--- PROVIDED DATA ---
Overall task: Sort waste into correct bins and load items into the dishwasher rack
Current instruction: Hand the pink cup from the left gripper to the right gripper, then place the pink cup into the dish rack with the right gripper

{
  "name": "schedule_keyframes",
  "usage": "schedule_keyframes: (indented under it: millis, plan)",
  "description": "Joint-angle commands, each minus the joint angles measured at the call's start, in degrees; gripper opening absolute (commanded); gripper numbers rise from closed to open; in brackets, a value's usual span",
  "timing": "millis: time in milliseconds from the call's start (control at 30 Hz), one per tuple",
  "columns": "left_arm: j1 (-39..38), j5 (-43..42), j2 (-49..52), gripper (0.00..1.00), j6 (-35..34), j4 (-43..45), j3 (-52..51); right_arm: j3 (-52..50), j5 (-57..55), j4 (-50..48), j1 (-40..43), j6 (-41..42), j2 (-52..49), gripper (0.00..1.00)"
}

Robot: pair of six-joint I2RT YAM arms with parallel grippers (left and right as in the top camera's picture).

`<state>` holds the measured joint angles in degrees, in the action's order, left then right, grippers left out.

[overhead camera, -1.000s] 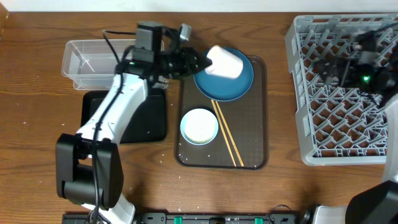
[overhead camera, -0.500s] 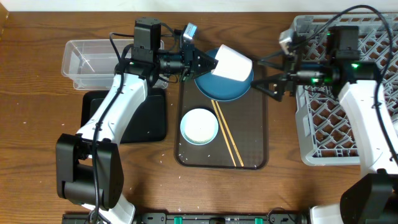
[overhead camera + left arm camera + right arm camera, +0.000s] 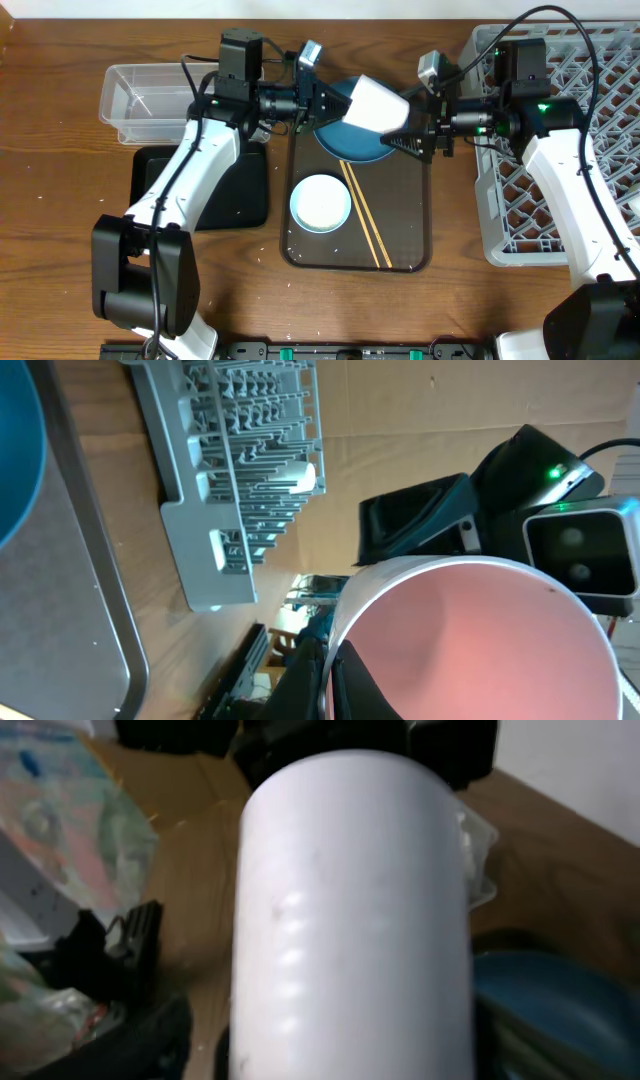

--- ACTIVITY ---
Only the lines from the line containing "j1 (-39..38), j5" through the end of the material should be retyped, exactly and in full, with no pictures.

--- FINISHED EXERCISE ---
  "columns": "left_arm: j1 (-39..38), j5 (-43..42), j2 (-49..52), gripper (0.00..1.00), j6 (-35..34), j4 (-43..45), j3 (-52..51); right_arm: j3 (-52..50), j5 (-57..55), j4 (-50..48), j1 (-40..43), j6 (-41..42), j2 (-52..49), gripper (0.00..1.00)"
}

Robot: pair of six-joint I2RT YAM arms with parallel grippers (left and right as in the top camera's picture).

`<state>` holds the measured joint angles in degrees, in the action's order, left then right, grippers left out.

[overhead camera, -1.000s] 
[overhead camera, -0.500s] 
[overhead camera + left arm camera + right arm camera, +0.000s] 

No further answer is expected.